Een gewichtsverlies van 1 - 2 kg per maand wordt nagestreefd en bereikt door de dagelijkse calorie-inname 500 te houden calorieën onder het verbruik. Bijzonder geschikt hiervoor is een energiezuinige (totale vetopname minder dan 30% van de totale energie) uitgebalanceerd, gevarieerd gemengd dieet. Deze vorm van voeding wordt uitgebreid beschreven in het hoofdstuk “Therapie van te zwaar bij volwassenen ”. In het geval van gelijktijdige verhoogde bloed lipideniveaus, hoge bloeddruk en vetophoping in de buik, moet de noodzaak van gewichtsverlies in het bijzonder worden benadrukt.
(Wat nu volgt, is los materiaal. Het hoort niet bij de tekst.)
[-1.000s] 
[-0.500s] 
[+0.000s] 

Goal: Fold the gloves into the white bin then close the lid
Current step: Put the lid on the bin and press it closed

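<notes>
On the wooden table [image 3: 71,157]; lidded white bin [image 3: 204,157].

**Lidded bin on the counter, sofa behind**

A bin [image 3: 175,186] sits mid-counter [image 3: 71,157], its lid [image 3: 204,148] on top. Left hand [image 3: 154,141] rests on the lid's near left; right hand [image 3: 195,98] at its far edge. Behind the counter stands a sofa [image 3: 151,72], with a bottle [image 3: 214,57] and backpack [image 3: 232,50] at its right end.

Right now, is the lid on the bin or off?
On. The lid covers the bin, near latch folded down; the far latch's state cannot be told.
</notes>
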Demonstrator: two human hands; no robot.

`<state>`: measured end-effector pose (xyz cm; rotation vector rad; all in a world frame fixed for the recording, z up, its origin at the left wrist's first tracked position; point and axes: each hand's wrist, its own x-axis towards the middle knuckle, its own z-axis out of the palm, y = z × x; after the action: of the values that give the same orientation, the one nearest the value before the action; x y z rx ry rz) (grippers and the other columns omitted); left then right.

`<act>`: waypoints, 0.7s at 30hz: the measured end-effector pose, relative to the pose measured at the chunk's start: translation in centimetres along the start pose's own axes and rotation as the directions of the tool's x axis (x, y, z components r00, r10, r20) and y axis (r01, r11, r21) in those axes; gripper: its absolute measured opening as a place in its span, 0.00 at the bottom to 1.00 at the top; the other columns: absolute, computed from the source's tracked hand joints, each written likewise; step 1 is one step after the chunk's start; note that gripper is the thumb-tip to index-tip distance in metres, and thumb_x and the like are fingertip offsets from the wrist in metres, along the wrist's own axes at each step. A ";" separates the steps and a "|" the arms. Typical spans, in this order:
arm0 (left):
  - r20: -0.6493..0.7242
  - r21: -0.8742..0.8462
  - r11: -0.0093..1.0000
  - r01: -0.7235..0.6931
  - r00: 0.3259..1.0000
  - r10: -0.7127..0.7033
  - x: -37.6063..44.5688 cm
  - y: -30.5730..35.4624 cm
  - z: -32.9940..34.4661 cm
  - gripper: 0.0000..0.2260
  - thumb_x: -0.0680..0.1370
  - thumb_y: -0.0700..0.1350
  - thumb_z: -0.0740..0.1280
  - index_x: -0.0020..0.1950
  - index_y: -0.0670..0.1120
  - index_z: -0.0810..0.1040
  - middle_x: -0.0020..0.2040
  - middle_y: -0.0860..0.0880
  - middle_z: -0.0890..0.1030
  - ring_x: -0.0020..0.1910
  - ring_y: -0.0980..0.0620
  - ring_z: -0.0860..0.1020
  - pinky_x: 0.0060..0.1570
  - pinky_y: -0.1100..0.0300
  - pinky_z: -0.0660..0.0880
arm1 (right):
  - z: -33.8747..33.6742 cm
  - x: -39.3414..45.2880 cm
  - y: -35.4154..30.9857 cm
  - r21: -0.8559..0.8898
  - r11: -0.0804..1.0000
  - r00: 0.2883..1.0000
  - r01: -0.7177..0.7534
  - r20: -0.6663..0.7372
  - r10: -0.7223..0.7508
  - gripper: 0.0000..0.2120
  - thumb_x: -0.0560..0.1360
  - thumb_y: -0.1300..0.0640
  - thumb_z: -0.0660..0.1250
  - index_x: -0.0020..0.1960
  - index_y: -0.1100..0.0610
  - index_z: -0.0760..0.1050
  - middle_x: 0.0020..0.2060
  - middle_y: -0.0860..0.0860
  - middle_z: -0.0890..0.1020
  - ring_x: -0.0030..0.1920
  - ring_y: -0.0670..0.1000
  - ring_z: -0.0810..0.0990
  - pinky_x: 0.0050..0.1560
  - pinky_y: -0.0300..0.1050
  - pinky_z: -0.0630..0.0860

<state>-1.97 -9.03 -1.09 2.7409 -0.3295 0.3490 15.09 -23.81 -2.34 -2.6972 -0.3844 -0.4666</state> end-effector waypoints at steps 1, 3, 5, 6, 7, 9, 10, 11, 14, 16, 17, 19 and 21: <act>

Zelfs een klein gewichtsverlies kan leiden tot een verbeterde stofwisselingssituatie.

Nutriëntenvoorziening

De dagelijkse calorie-inname moet zodanig zijn dat een gewenst gewicht overeenkomt met a body mass index tussen 19 en 25 kunnen worden gehandhaafd. De meeste geleverde energie moet bestaan ​​uit koolhydraten. Vezelrijk koolhydraten (volkoren granen, groenten, salade, peulvruchten, fruit) worden bijzonder aanbevolen.
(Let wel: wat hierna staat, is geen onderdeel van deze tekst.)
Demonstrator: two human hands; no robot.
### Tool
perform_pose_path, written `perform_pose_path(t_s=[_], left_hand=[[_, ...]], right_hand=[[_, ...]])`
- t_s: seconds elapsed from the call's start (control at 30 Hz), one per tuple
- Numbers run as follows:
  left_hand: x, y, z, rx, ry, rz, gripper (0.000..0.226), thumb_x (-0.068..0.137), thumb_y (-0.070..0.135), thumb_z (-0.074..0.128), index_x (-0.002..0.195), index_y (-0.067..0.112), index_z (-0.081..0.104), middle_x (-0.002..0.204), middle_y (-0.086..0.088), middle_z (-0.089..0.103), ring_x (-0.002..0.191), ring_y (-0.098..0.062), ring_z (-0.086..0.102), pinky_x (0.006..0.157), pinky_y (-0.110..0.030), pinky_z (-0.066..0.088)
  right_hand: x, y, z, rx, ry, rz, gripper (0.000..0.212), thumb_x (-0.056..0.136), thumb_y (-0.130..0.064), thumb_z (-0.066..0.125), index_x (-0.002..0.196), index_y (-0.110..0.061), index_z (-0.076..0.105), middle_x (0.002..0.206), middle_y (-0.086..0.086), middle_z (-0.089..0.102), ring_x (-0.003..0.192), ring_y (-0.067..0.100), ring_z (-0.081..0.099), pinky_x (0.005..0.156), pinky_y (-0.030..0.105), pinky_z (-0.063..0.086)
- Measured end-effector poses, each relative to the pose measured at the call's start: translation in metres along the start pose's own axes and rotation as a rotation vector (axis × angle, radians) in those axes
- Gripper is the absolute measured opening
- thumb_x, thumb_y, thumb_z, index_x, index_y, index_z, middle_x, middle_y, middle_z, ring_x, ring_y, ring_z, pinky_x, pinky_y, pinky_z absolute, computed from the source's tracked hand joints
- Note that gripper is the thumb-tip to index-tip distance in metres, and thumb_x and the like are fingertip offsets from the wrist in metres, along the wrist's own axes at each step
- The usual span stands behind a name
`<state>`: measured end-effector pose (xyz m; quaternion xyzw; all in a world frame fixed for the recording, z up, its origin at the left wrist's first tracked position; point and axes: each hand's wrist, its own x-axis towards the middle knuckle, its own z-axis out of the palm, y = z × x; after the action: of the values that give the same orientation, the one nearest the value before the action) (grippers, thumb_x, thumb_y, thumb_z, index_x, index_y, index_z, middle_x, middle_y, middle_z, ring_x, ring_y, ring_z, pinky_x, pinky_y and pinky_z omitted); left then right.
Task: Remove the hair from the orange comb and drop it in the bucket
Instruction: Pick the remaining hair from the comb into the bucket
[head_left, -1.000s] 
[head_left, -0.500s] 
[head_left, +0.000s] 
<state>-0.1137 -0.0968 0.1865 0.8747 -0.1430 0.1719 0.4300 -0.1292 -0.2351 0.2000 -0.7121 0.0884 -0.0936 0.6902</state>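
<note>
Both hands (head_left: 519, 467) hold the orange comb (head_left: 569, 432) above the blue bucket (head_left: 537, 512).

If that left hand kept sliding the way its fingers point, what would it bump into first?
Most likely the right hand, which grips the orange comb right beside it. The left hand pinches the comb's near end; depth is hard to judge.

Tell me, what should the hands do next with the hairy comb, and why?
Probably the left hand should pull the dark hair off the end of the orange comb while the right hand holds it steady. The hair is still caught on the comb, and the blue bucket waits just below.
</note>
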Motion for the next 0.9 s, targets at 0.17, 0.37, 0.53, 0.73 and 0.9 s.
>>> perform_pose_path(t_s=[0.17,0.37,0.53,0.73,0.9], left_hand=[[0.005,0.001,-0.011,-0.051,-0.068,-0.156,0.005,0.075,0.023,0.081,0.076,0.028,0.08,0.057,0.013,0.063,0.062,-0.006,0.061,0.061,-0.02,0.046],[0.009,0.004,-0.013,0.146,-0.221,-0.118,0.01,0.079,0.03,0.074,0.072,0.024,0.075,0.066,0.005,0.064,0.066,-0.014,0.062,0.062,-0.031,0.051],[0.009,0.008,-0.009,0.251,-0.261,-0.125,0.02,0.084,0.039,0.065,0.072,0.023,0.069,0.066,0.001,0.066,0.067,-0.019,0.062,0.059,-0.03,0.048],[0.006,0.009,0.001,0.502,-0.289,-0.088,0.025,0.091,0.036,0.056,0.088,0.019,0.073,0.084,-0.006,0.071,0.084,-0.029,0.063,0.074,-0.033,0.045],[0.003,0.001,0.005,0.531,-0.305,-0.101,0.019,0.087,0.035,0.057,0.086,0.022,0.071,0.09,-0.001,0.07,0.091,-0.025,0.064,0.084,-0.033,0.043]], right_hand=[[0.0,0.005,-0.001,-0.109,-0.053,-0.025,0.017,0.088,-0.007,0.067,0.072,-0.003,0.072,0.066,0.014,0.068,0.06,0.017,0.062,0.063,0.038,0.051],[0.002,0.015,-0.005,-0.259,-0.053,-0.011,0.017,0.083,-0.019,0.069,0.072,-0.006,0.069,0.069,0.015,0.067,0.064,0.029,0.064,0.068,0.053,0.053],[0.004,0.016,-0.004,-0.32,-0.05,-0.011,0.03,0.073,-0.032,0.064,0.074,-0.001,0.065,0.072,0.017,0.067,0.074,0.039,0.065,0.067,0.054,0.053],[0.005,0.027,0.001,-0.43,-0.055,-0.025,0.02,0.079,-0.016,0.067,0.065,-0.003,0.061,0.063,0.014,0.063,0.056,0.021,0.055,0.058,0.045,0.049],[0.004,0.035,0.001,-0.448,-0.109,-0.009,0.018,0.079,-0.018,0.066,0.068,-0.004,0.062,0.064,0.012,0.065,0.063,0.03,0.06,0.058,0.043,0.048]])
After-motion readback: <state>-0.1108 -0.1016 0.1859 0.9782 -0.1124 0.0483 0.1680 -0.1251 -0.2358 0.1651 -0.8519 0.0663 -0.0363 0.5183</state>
Ze zijn ook rijk aan vitaminen en mineralen. Al deze voedingsmiddelen hebben een zogenaamde lage glycemische index. Dit betekent dat ze toenemen bloed suiker slechts in geringe mate en kan bijdragen aan verbeterde bloed suiker niveaus en bloedvetwaarden.

Een lage inname (minder dan 10% van de totale calorie-inname) van huishoudelijke suiker is mogelijk. Suiker mag echter nooit alleen worden ingenomen, maar samen met ander voedsel. Er moet rekening worden gehouden met de hoge caloriewaarde van suiker.

Vaker bloed suiker zelf-Grensverkeer kan ook nodig zijn. Suikerhoudende dranken verhogen de bloed suiker zeer snel en krachtig en daarom niet geschikt. Ze worden alleen gebruikt om hypoglykemie te behandelen.

Voor diabetici die worden behandeld met insuline or bloed suiker-verlagende medicijnen, koolhydraatrijke maaltijden moeten worden gecoördineerd met de medicamenteuze behandeling. Dieet producten voor diabetici bevatten suikervervangers zoals fructosesorbitol, xylitol of mannitol. Deze vormen van suiker hebben geen voordelen ten opzichte van normale huishoudelijke suikers en worden niet aanbevolen in een gezonde dieet voor diabetici.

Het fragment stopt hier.